__PROVIDED MATERIAL__:
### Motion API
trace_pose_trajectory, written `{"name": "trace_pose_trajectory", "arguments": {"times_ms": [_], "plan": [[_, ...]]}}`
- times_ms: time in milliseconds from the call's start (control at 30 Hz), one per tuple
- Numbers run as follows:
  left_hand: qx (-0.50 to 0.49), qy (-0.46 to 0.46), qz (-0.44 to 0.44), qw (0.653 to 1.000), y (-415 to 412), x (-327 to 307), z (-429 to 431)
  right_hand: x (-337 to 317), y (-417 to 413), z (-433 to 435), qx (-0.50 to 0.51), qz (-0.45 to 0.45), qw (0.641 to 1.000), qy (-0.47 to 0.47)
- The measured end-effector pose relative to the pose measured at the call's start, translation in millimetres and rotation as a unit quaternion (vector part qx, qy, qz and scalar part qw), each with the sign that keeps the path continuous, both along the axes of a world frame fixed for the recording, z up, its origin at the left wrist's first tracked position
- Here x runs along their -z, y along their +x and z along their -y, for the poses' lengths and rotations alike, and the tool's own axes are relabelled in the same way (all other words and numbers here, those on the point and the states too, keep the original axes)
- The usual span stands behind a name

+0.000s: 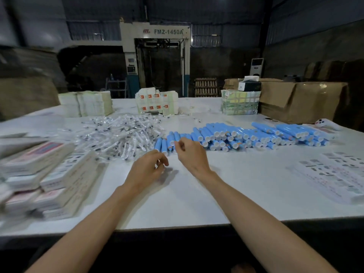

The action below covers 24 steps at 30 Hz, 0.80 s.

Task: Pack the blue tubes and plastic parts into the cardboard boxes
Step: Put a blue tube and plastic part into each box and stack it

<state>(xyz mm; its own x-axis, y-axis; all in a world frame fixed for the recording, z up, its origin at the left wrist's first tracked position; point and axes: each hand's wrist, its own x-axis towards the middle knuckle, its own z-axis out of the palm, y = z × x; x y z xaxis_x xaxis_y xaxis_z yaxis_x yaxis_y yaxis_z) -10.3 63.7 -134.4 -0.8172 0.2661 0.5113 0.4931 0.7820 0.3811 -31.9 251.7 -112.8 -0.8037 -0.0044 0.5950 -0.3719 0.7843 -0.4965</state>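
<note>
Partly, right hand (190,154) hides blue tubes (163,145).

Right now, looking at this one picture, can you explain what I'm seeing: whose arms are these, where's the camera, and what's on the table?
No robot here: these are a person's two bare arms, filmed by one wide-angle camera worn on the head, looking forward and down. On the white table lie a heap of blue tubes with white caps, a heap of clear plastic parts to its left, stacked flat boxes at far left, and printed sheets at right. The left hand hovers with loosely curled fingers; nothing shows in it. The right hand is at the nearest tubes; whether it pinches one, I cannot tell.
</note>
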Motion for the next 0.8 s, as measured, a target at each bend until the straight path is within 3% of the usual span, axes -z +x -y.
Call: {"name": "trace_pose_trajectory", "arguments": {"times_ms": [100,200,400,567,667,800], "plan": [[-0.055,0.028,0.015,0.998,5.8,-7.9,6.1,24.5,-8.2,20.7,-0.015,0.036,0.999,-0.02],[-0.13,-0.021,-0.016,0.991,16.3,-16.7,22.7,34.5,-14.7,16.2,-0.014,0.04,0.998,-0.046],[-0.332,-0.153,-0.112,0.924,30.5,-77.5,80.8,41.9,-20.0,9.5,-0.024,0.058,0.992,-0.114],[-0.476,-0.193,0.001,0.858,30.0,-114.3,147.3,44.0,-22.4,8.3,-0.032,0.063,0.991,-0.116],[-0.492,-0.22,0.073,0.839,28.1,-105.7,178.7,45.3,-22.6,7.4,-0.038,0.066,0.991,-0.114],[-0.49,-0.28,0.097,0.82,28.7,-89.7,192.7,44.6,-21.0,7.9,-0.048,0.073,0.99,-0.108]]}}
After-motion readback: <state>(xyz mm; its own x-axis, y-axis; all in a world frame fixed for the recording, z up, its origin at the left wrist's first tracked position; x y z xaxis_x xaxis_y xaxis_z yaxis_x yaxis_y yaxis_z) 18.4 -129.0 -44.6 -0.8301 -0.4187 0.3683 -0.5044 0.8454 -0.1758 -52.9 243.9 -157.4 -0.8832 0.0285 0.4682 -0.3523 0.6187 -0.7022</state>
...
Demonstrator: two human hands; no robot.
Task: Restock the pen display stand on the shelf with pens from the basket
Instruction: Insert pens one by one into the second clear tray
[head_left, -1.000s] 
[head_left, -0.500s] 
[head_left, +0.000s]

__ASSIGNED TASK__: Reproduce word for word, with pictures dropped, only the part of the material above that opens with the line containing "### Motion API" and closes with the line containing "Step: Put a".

__WRITTEN ANSWER__:
### Motion API
trace_pose_trajectory, written `{"name": "trace_pose_trajectory", "arguments": {"times_ms": [_], "plan": [[_, ...]]}}`
- times_ms: time in milliseconds from the call's start (control at 30 Hz), one per tuple
- Numbers run as follows:
  left_hand: qx (-0.50 to 0.49), qy (-0.46 to 0.46), qz (-0.44 to 0.44), qw (0.653 to 1.000), y (-415 to 412), x (-327 to 307), z (-429 to 431)
  right_hand: x (-337 to 317), y (-417 to 413), z (-433 to 435), qx (-0.50 to 0.51), qz (-0.45 to 0.45), qw (0.641 to 1.000), qy (-0.47 to 0.47)
- The measured end-effector pose relative to the pose measured at the call's start, translation in millimetres and rotation as a unit quaternion (vector part qx, qy, qz and scalar part qw), each with the sign that keeps the path continuous, both along the axes of a world frame fixed for the recording, z up, its origin at the left wrist's first tracked position
- Here x runs along their -z, y along their +x and z along their -y, for the poses' lengths and rotations alike, and the tool's own axes are relabelled in the same way (all other words and numbers here, those on the point and the states too, keep the original axes)
- The usual span stands behind a name

+0.000s: 

The action below covers 24 steps at 30 Hz, 0.80 s.

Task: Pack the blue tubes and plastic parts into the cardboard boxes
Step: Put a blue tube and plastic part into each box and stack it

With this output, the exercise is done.